Stavudine generic makers from India hit a roadblock as WHO strikes out drug from HIV therapy list

Stavudine leads to irreversible side-effects; zidovudine (AZT) or tenofovir (TDF) are other options

Stavudine or d4T, a widely used anti-retroviral drug to HIV infection, will go out of the therapy list soon as WHO recommended a phase out of the drug due to severe side-effects.

Stavudine causes “long-term, irreversible” side-effects in HIV patients including wasting and a nerve disorder, the World Health Organisation said asking the member countries to strike out the most widespread antiretroviral.

Stavudine is marketed as Zerit by U.S. drugmaker Bristol-Myers Squibb Co.

Generic versions of stavudine are made Indian drug makers including Cipla Ltd, Aurobindo Pharma Ltd and Strides Arcolab Ltd.

Stavudine, also known as d4T, is widely available as a first-line therapy to treat HIV infection.

Compared to other HIV drugs stavudine is relatively cheap and easy to use, according to the United Nations agency.

However, stavudine could lead to a nerve disorder causing numbness and burning pain in the hands and feet, and loss of body fat known as lipoatrophy or wasting. These conditions are often “disabling and disfiguring”, WHO said.

Therefore countries should progressively phase out the use of stavudine as a preferred first-line therapy option and move to less toxic alternatives such as zidovudine (AZT) or tenofovir (TDF), WHO recommended.

Currently 2 million of the total 4 million HIV infected people around the world are on a regimen containing stavudine.

Stavudine was used by more than 80% of the HIV infected people till 2006 when the WHO first said countries should envisage moving away from it because of its long-term effects.

Indian companies are considered to be the largest suppliers of antiretroviral HIV generic drugs all over the world especially to developing countries

Zidovudine, which was originally developed by GlaxoSmithKline Plc, is also currently being produced by Indian generic firms like Aurobindo and Ranbaxy Laboratories following its patent expiry in 2005.

Viread is the brand name of tenofovir, which is marketed by Gilead Sciences.

Zidovudine or tenofovir are “equally effective alternatives.”

WHO has also recommended that people with HIV, including pregnant women, should start taking antiretroviral drugs earlier to live a longer and healthier life, in its new HIV guidelines.

In 2006, WHO recommended that all patients start ART when their CD4 count (a measure of immune system strength) falls to 200 cells/mm3 or lower, at which point they typically show symptoms of HIV disease.
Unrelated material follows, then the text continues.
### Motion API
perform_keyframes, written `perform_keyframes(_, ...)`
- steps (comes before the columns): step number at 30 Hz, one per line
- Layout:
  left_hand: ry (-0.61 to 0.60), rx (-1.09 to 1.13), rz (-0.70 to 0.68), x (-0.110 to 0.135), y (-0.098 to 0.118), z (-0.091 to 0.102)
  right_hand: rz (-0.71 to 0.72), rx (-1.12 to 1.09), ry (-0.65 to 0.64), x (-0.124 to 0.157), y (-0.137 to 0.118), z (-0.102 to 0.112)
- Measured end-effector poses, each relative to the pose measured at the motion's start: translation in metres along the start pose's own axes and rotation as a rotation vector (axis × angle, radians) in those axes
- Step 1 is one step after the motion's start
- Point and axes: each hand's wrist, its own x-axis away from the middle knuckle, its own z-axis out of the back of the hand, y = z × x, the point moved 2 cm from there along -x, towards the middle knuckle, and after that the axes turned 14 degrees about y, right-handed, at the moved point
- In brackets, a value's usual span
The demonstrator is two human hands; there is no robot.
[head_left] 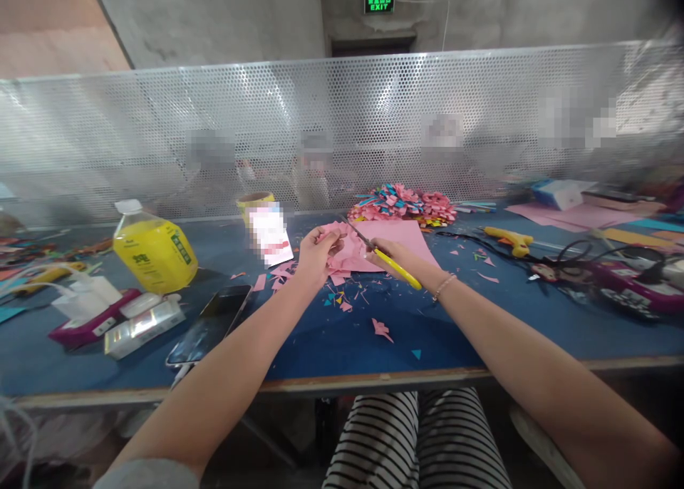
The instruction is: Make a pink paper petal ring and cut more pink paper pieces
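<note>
My left hand (319,252) pinches a small piece of pink paper between thumb and fingers, above a heap of cut pink paper pieces (347,257). Yellow-handled scissors (396,268) are in my right hand (392,252), their dark blades pointing up and left towards my left hand. Whether the blades touch the paper is hard to make out. Beneath my right hand lies a larger pink paper sheet (414,236). Small pink, blue and yellow scraps are scattered around, including a pink cut-out (381,329) nearer the table's front edge.
A jug of yellow liquid (154,250), a box (144,325) and a phone (211,325) stand or lie left. Behind are a tape roll (256,201) and a paper-flower pile (398,204). Right: yellow glue gun (507,241), purple power strip (614,279). A perforated metal screen (342,118) borders the table.
</note>
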Motion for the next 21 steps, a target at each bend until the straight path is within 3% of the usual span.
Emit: perform_keyframes(21,-0.031,0.019,-0.085,-0.0045,-0.0028,0.0023,-0.012,0.091,0.009,-0.0012,0.0006,-0.0012)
Since then, studies and trials have clearly demonstrated that starting ART earlier reduces rates of death and disease.

WHO is now recommending that ART be initiated at a higher CD4 threshold of 350 cells/mm3 for all HIV-positive patients, including pregnant women, regardless of symptoms.

An earlier start to antiretroviral treatment boosts the immune system and reduces the risks of HIV-related death and disease. It also lowers the risk of HIV and TB transmission.

The new prevention of mother to child transmission (PMTCT) recommendations have the potential to reduce mother-to-child HIV transmission risk to 5% or lower. Combined with improved infant feeding practices, the recommendations can help to improve child survival.

An estimated 33.4 million people worldwide, two thirds of them in sub-Saharan Africa, are infected with the AIDS virus, according to an annual report by United Nations.